There remains concerns about using LTNP as a "gold standard" and the authors should reflect in the Discussion and conclusion based on their data 1) earlier treatment is superior to later treatment in reducing reservoir size, 2) LTNP is used as an example of the ability to moderately control viremia (not functional cure) in the absence of ART, 3) the levels of DNA that are important to achieving functional cure are unknown and many factors are involved. Evidence so far suggests that combination therapy will likely be needed to achieve functional cure.

We absolutely agree with these comments and have attempted to make the necessary changes to the Discussion.

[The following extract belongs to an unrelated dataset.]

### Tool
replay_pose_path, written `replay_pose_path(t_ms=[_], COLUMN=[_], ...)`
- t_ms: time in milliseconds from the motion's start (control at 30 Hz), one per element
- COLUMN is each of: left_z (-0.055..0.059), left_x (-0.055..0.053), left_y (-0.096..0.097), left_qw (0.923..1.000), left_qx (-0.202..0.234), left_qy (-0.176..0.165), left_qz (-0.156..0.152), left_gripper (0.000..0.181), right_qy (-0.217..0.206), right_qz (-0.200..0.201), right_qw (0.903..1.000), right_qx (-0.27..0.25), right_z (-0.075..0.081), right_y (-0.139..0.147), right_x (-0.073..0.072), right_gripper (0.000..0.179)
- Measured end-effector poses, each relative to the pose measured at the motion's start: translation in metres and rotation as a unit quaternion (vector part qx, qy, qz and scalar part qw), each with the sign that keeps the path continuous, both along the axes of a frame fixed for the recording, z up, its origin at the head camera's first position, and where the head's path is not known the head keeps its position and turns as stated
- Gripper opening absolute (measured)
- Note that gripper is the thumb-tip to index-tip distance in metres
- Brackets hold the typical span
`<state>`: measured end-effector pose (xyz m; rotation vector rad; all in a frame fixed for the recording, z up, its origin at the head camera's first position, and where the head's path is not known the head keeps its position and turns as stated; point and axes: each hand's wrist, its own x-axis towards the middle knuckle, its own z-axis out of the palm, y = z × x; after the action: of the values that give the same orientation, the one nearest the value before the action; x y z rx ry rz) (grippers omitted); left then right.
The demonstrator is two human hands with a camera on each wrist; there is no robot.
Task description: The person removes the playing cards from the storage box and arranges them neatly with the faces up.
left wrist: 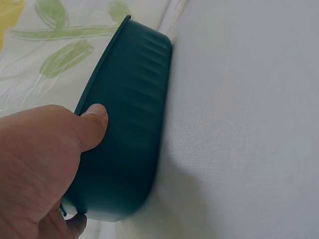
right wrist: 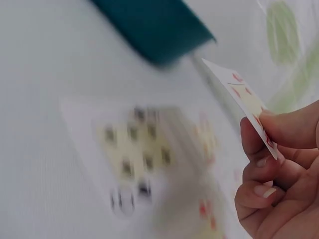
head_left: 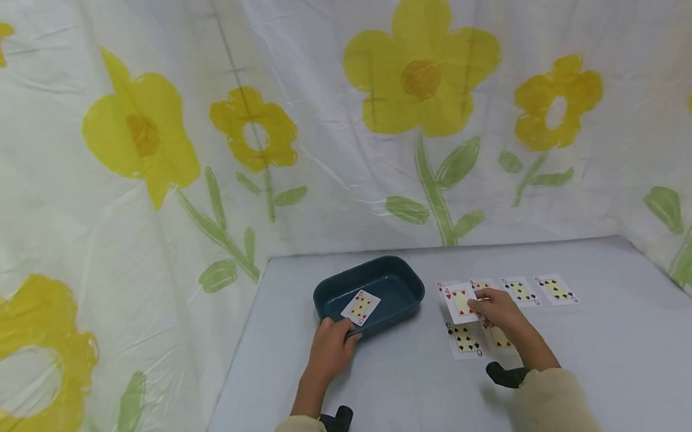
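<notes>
My left hand (head_left: 329,350) grips the near left rim of a dark teal plastic tray (head_left: 399,293), its thumb (left wrist: 94,124) lying against the outer wall. Inside the tray lies one face-up playing card (head_left: 361,307) with red pips. My right hand (head_left: 500,310) pinches a hearts playing card (head_left: 457,304) between thumb and fingers. That card is held above the laid-out cards and partly covers them. Below it on the table lies a black spade card (head_left: 464,342), with a red card (head_left: 499,337) beside it, partly hidden by the right hand and forearm.
Two black-suit cards (head_left: 520,291) lie in the far row, right of the right hand. Further left in that row, cards are partly covered. A white cloth covers the table (head_left: 404,391). Behind it hangs a white sheet (head_left: 333,197) painted with yellow flowers.
</notes>
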<state>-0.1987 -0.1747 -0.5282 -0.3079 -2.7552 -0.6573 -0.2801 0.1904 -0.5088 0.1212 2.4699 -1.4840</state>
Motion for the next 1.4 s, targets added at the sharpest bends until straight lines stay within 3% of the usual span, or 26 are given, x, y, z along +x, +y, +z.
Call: replay_pose_path(t_ms=[100, 333, 533, 767, 1233, 1400], left_z=[0.0, 0.0, 0.002, 0.003, -0.004, -0.002], left_x=[-0.001, -0.003, -0.001, 0.0, -0.003, -0.002], left_y=[0.001, 0.005, 0.003, 0.0, 0.001, 0.002], left_qw=[1.0, 0.9999, 0.9996, 0.9998, 0.9999, 0.9999], left_qx=[-0.003, -0.003, 0.001, -0.002, -0.004, -0.001], left_qy=[0.008, -0.014, -0.024, -0.016, -0.015, -0.012], left_qz=[-0.003, 0.002, 0.015, 0.01, 0.001, 0.001], left_gripper=[0.016, 0.015, 0.014, 0.013, 0.014, 0.014], right_qy=[-0.011, -0.032, -0.044, -0.034, -0.006, 0.007], right_qz=[-0.011, -0.034, -0.046, -0.044, -0.068, -0.085], right_qw=[0.9996, 0.996, 0.9925, 0.9841, 0.973, 0.9681], right_qx=[0.024, 0.076, 0.105, 0.169, 0.22, 0.236], right_z=[-0.004, -0.013, -0.016, -0.016, -0.016, -0.016], right_y=[0.026, 0.086, 0.116, 0.121, 0.114, 0.112], right_x=[0.006, 0.021, 0.031, 0.034, 0.04, 0.04], right_gripper=[0.054, 0.062, 0.06, 0.044, 0.034, 0.032])
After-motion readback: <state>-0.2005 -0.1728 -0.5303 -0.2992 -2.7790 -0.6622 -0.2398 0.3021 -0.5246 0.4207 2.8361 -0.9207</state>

In our study, we have explicitly looked at various markers of the HIV-1 reservoir size and dynamics and compared results between our four patient populations. Our emphasis on reservoirs stems from the fact that data relating to HIV-1 DNA and viral rebound are available and suggest that the magnitude of the reservoirs is indeed important in terms of viral rebound and functional cure (Williams et al., 2014). It is clear that a large proportion of this reservoir is not replicative competent however no absolute measurement of this reservoir component is available and we have therefore tried to improve our understanding of the reservoir by using several virological parameters.

We have not performed in-depth characterization of any immunological aspects which may be driving virological control and made comparison between our patient cohorts. However, recent evidence indicates that the functional cure state achieved by some patients is most probably a result of the interplay between immunological and virological aspects, the former remaining still poorly understood due to the low numbers of post-treatment controllers, the difference in T cell responses between elite controllers and post-treatment controllers and an absence of studies analysing innate immunity.

We agree with the reviewers that LTNPs represent an imperfect surrogate group for functional cure, however, we believe that they represent some of the presently best available examples of viremia control with limited immune suppression over the long-term and this in the absence of a better comparator group of patients.

In order to make these points clear, we have adapted the conclusion section of the Discussion and hope that these changes have clarified pending issues.